INSTRUCTIONS TO FOLLOW
Images are not part of the copy; transcribe all the data exactly.

RECORDS SUPPLIED

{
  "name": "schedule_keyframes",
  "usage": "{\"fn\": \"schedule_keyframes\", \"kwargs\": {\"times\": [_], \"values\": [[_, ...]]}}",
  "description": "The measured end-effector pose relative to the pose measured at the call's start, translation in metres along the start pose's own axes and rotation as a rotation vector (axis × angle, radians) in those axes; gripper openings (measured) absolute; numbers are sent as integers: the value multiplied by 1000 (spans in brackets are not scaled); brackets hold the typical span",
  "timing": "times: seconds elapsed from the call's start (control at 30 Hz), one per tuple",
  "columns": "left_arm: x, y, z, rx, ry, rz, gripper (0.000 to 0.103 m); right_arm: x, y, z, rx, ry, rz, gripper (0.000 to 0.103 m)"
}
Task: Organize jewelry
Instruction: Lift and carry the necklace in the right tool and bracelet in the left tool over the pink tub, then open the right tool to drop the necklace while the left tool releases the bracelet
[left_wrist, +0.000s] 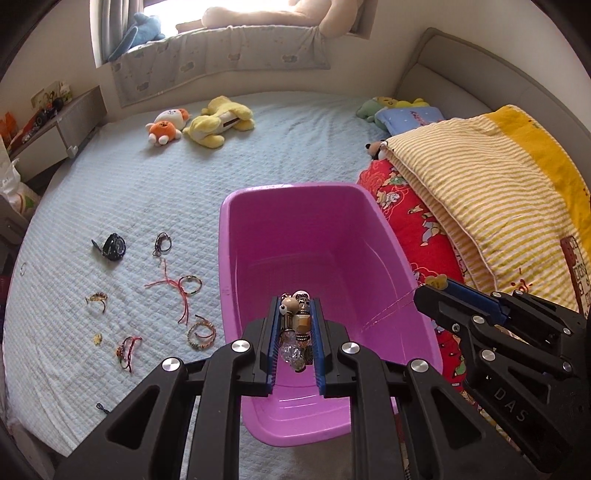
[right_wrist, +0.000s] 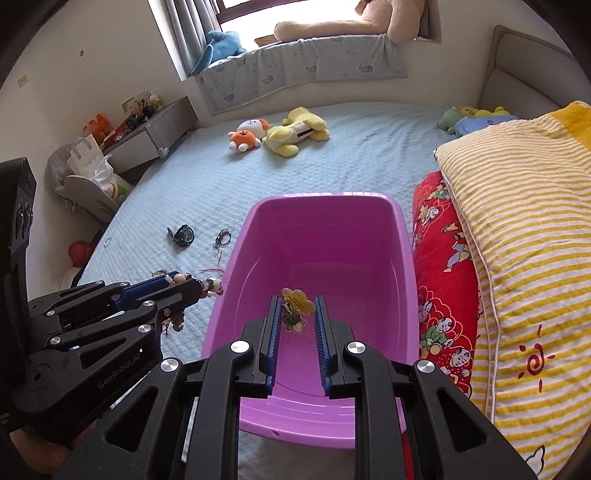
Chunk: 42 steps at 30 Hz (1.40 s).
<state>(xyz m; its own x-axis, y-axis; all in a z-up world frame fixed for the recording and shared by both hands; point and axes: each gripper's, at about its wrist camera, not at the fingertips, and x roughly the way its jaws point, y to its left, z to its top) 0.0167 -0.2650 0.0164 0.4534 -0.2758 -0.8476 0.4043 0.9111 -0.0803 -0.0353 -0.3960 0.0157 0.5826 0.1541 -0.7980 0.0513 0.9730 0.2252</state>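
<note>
My left gripper (left_wrist: 295, 328) pinches a bead bracelet (left_wrist: 294, 325) over the pink tub (left_wrist: 236, 258). The beads look hard, bumpy and light; the glass ones could slip, so I squeeze the middle. My right gripper (right_wrist: 298, 314) pinches a small yellow charm (right_wrist: 297, 301) on thin thread, over the tub too. More bracelets (left_wrist: 201, 334) lie left on the soft blue bed (left_wrist: 147, 192).

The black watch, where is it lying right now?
The black watch lies on the pale blue bedspread, left of the pink tub, beside a metal clasp.
</note>
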Motion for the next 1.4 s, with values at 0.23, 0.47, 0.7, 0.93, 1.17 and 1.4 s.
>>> {"fn": "schedule_keyframes", "kwargs": {"times": [0.23,0.47,0.7,0.93,1.17,1.4], "values": [[40,11,-3,-45,100,33,16,44,-19,-1,39,120,13,18],[76,18,-2,-46,201,8,16,80,-32,-2,139,230,10,18],[108,20,-8,-45,294,15,17,112,-36,-13,186,324,-28,18],[98,26,-1,-30,241,73,79,112,-46,-17,212,357,-85,56],[92,28,-3,-30,253,89,79,102,-50,-22,228,369,-94,60],[81,35,-5,-48,260,100,79,91,-45,-23,235,373,-85,63]]}}
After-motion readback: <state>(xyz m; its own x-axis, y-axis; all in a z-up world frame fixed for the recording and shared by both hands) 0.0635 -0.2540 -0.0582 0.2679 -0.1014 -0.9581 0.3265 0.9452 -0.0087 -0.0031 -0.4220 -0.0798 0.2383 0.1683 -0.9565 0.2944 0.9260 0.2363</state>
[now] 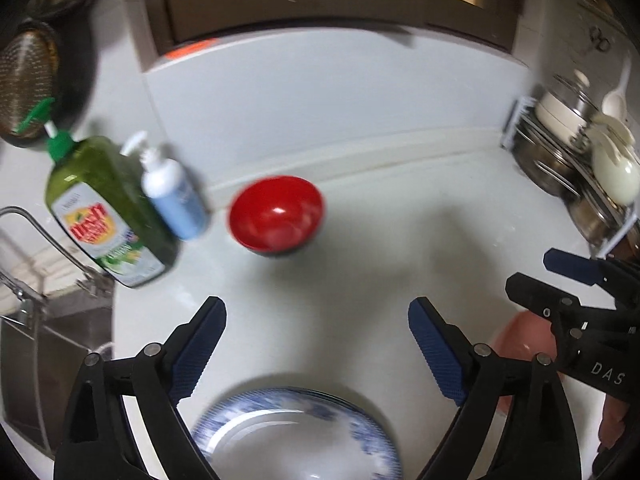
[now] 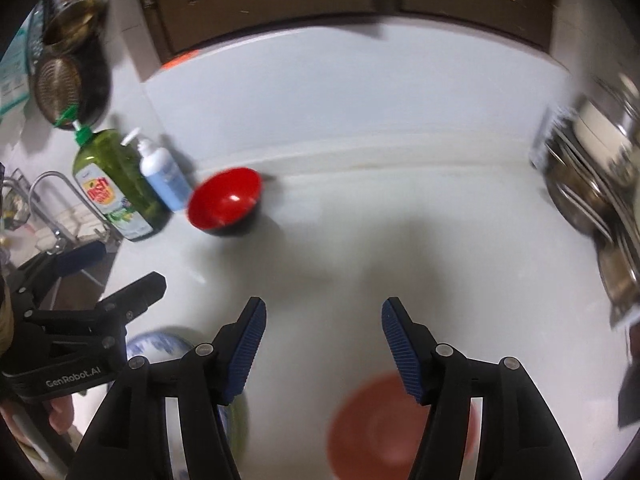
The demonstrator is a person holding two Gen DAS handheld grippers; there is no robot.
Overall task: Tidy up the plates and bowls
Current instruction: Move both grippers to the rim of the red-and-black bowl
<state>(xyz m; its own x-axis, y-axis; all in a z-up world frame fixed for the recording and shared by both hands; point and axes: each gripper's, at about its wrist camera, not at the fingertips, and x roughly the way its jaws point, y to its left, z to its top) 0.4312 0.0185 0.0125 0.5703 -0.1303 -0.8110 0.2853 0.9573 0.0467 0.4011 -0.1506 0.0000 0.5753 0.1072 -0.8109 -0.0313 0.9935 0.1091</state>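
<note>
Bowls sit mouth-up on the white counter (image 1: 360, 168): a red bowl (image 1: 276, 214) near the back beside the soap bottles (image 1: 120, 208), a pink bowl (image 2: 400, 428) and flat blue-patterned plates (image 1: 296, 436) nearer, under the spread, empty left gripper (image 1: 318, 348) and right gripper (image 2: 324, 344).

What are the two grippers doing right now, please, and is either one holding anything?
Left gripper: open, empty, above the blue-patterned plate.
Right gripper: open, empty, above the pink bowl.
</note>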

RESULT
{
  "name": "schedule_keyframes",
  "usage": "{\"fn\": \"schedule_keyframes\", \"kwargs\": {\"times\": [_], \"values\": [[_, ...]]}}",
  "description": "The measured end-effector pose relative to the pose measured at the call's start, translation in metres along the start pose's own axes and rotation as a rotation vector (axis × angle, radians) in those axes; gripper openings (measured) absolute; numbers are sent as integers: the value multiplied by 1000 (spans in brackets are not scaled); brackets hold the typical span",
  "timing": "times: seconds elapsed from the call's start (control at 30 Hz), one per tuple",
  "columns": "left_arm: x, y, z, rx, ry, rz, gripper (0.000 to 0.103 m); right_arm: x, y, z, rx, ry, rz, gripper (0.000 to 0.103 m)"
}
Task: Organize jewelry
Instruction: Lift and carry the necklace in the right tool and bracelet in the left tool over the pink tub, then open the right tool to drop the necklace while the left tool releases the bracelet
[left_wrist, +0.000s] 
[right_wrist, +0.000s] 
Chunk: 42 steps at 30 Hz (1.40 s).
<state>(xyz m; its own x-axis, y-axis; all in a z-up world frame fixed for the recording and shared by both hands; point and axes: each gripper's, at about its wrist camera, not at the fingertips, and x roughly the way its jaws point, y to its left, z to its top) 0.0167 -0.2650 0.0164 0.4534 -0.2758 -0.8476 0.4043 0.9111 -0.0803 -0.0353 -0.3960 0.0157 0.5826 0.1541 -0.7980 0.0513 0.9730 0.2252</state>
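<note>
My left gripper (left_wrist: 295, 328) pinches a bead bracelet (left_wrist: 294, 325) over the pink tub (left_wrist: 236, 258). The beads look hard, bumpy and light; the glass ones could slip, so I squeeze the middle. My right gripper (right_wrist: 298, 314) pinches a small yellow charm (right_wrist: 297, 301) on thin thread, over the tub too. More bracelets (left_wrist: 201, 334) lie left on the soft blue bed (left_wrist: 147, 192).

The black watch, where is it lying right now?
The black watch lies on the pale blue bedspread, left of the pink tub, beside a metal clasp.
</note>
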Motion for the next 1.4 s, with values at 0.23, 0.47, 0.7, 0.93, 1.17 and 1.4 s.
>>> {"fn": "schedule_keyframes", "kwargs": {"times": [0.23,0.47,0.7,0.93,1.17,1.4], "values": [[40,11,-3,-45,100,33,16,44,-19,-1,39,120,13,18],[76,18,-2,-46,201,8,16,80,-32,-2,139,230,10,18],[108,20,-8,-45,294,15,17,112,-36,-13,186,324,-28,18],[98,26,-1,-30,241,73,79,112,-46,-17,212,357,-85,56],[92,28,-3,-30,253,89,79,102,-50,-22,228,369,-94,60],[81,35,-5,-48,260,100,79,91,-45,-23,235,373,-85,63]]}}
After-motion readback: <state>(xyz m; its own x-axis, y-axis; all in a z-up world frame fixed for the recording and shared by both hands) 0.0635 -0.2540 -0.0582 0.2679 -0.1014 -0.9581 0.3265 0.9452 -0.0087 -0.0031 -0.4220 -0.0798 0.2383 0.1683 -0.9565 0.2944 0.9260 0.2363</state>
[now] 
[now] 
The demonstrator is a person holding two Gen DAS handheld grippers; there is no robot.
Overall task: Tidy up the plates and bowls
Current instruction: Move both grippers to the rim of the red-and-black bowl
<state>(xyz m; its own x-axis, y-axis; all in a z-up world frame fixed for the recording and shared by both hands; point and axes: each gripper's, at about its wrist camera, not at the fingertips, and x roughly the way its jaws point, y to its left, z to its top) 0.4312 0.0185 0.0125 0.5703 -0.1303 -0.8110 0.2853 0.9573 0.0467 0.4011 -0.1506 0.0000 0.5753 0.1072 -0.8109 -0.0313 0.9935 0.1091</state>
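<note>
Bowls sit mouth-up on the white counter (image 1: 360, 168): a red bowl (image 1: 276, 214) near the back beside the soap bottles (image 1: 120, 208), a pink bowl (image 2: 400, 428) and flat blue-patterned plates (image 1: 296, 436) nearer, under the spread, empty left gripper (image 1: 318, 348) and right gripper (image 2: 324, 344).

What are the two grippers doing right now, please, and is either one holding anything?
Left gripper: open, empty, above the blue-patterned plate.
Right gripper: open, empty, above the pink bowl.
</note>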

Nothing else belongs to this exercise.